Osman Berke Duvan: Hangi istihdam verisine inanalım?

İstihdam datalarını değerlendirirken daha derinlikli ve nüanslı tahlillere gereksinim var. Mevsim tesirinden arındırılmış üç aylık ortalama istihdam, 2024 ortalarından bu yana 32,5 milyon civarında yatay seyrediyor. Bu devirde istihdamda bir durağanlaşma gözlenmekle birlikte, para siyasetindeki sıkılaşmanın istihdam üzerindeki tesiri birinci bakışta hudutlu görünüyor. Halbuki PMI bilgileri, 2024 sonundan itibaren sanayi istihdamında gerilemeye işaret ediyor.
Para siyasetindeki sıkılaşmanın her dalı birebir formda etkilemesi elbette beklenemez. Lakin son periyotta istihdamdaki gelişmeleri büyük ölçüde gölgeleyenin ise vakte bağlı eksik istihdamın seyri olduğu anlaşılıyor. Haftada 40 saatten az çalışanların sayısı 4 milyonun üzerine çıkmış durumda.

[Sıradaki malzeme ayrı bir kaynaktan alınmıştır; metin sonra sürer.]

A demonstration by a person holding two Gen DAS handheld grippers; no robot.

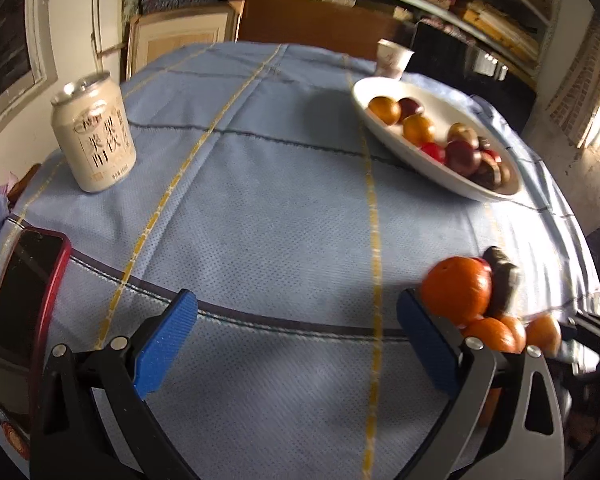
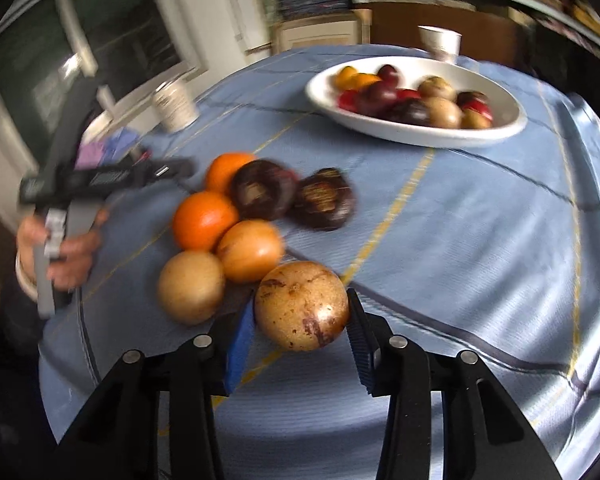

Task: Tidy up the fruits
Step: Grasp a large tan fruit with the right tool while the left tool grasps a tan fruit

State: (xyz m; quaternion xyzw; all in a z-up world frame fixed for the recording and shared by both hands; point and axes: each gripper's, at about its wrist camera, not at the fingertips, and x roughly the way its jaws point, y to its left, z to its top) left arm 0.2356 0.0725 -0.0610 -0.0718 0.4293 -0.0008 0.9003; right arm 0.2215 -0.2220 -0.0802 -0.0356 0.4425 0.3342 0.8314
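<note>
On the blue cloth (image 2: 480, 220) a tan, brown-speckled fruit (image 2: 301, 306) is seen between the blue pads of the right gripper (image 2: 302, 344); both pads look pressed vs. its sides, so it is gripped. No earlier pic is given, so nothing more is said of the jaws. Just behind it, a loose pile (image 2: 236, 220) is found: two oranges, two tan fruits, two dark purple ones, touching each other, blurred. Further back, a white bowl (image 2: 416, 136) w/ mixed fruit is set, a paper cup (image 2: 440, 44) beyond it. The left gripper (image 1: 296, 332) is held over bare cloth w/ jaws wide apart, nothing between them; the pile's oranges (image 1: 458, 292) are seen just outside its right finger. At left, a drink can (image 1: 94, 138) stands upright and a red-cased phone (image 1: 24, 296) lies at the edge. A hand (image 2: 60, 248) on the left gripper's handle is seen from the right wrist.
</note>
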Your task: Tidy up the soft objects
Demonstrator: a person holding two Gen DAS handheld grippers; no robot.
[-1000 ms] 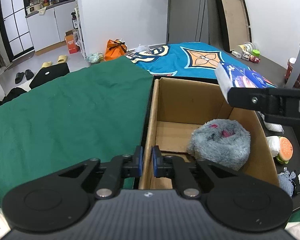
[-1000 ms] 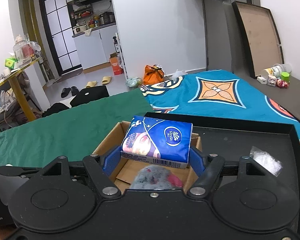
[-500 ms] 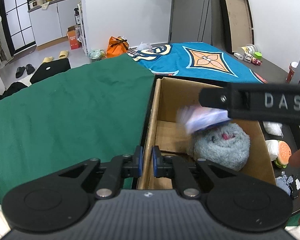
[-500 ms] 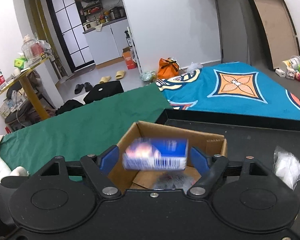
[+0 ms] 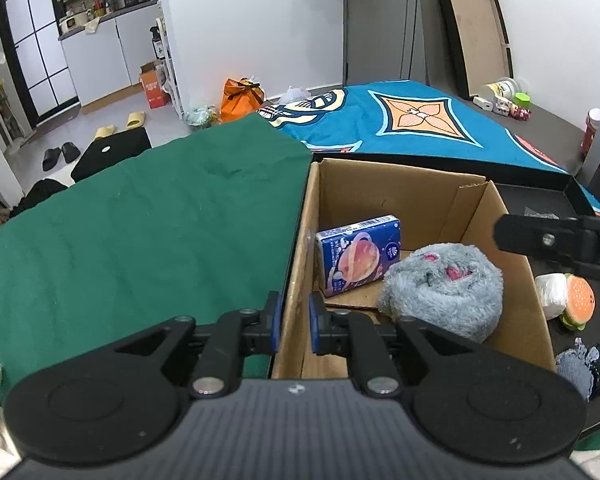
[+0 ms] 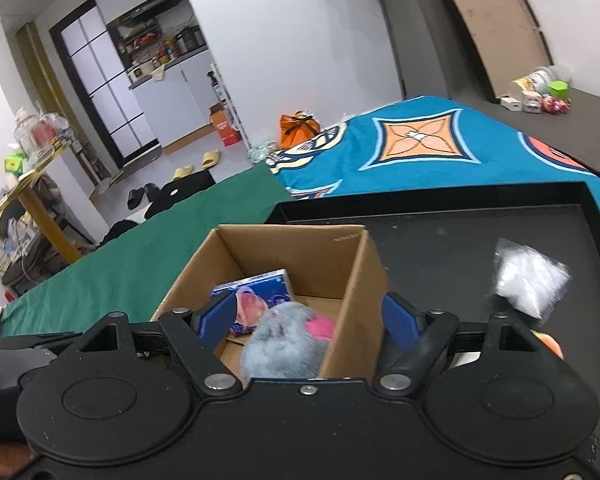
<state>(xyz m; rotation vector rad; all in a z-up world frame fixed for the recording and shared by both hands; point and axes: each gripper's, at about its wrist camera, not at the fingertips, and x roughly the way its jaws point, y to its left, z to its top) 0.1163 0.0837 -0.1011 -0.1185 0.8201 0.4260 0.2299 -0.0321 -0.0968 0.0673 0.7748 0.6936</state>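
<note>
A cardboard box [image 5: 504, 240] [image 6: 356, 268] stands on a black tray. Inside lie a blue tissue pack [image 5: 358, 254] [image 6: 260, 286], leaning on the left wall, and a grey plush toy [image 5: 444, 292] [image 6: 284, 340]. My left gripper [image 5: 293, 322] is shut on the box's left wall near its front corner. My right gripper [image 6: 310, 318] is open and empty above the box's near right side; one of its fingers [image 5: 540, 238] shows in the left wrist view over the box's right wall.
On the black tray [image 6: 440, 240] to the right of the box lie a clear plastic bag [image 6: 530, 278], a burger toy [image 5: 578, 298], a white soft item [image 5: 552, 290] and a grey-black cloth [image 5: 584, 366]. A green cloth [image 5: 140, 232] and a blue patterned cloth [image 5: 400, 120] cover the surface.
My right gripper opened and let go of the tissue pack, which fell into the box beside the plush. The right gripper then drew back to the right. The left gripper stayed on the box wall.
</note>
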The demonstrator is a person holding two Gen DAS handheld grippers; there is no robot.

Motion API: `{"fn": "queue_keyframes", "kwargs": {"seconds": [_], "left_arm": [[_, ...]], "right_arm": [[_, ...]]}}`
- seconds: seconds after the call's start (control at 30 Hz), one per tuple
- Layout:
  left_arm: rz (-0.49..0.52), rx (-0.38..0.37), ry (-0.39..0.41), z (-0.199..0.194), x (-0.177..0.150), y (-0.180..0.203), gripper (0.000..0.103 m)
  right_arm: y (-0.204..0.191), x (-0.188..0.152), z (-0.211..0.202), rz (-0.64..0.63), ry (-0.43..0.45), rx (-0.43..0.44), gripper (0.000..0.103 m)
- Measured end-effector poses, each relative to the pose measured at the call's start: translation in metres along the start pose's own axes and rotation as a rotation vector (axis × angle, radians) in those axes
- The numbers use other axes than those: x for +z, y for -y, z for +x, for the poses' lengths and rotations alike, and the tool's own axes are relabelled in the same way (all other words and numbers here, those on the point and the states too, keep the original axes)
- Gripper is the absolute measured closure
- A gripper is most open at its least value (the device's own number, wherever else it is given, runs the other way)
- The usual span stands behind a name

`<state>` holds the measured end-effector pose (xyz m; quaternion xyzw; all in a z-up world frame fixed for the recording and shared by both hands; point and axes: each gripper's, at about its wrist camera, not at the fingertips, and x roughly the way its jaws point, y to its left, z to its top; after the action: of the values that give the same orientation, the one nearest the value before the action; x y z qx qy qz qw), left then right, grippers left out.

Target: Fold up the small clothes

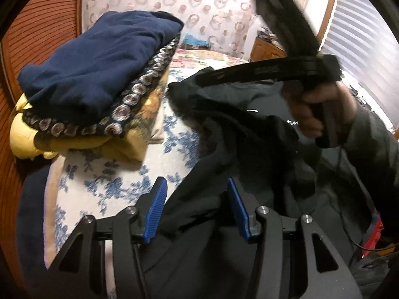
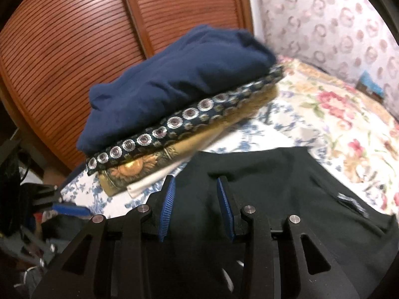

Zamana bağlı eksik istihdamdaki bu artışı tek bir nedene bağlamak elbette mümkün değil. Pandemi ve sonrasında işgücü piyasasında birçok kırılma yaşandı. Bilhassa esnek çalışma biçimlerinin yaygın olduğu bölümler — kurye, nakliyat, e-ticaret üzere — pandemi devrinde büyürken; 2023’te yürürlüğe giren EYT düzenlemesi de işgücü piyasasını kıymetli ölçüde etkiledi.
Peki, mevcut konjonktürde istihdam piyasasındaki eğilimleri en sağlıklı formda hangi datayla izleyebiliriz? Yanıt: tam vakitli istihdam.
2022–2024 ortasında 29–30 milyon bandında seyreden tam vakitli istihdam, 2025 prestijiyle süratle 28 milyon düzeylerine gerilemiş durumda. Öbür bir deyişle, bugün gelinen nokta prestijiyle tam vakitli istihdam seviyesi, 2017-2018 düzeylerine yani yedi, sekiz yıl öncesine geri dönmüş görünüyor.
İşgücü ve istihdam datalarını değerlendirirken bu değerli gelişmeyi de göz önünde bulundurmakta yarar var.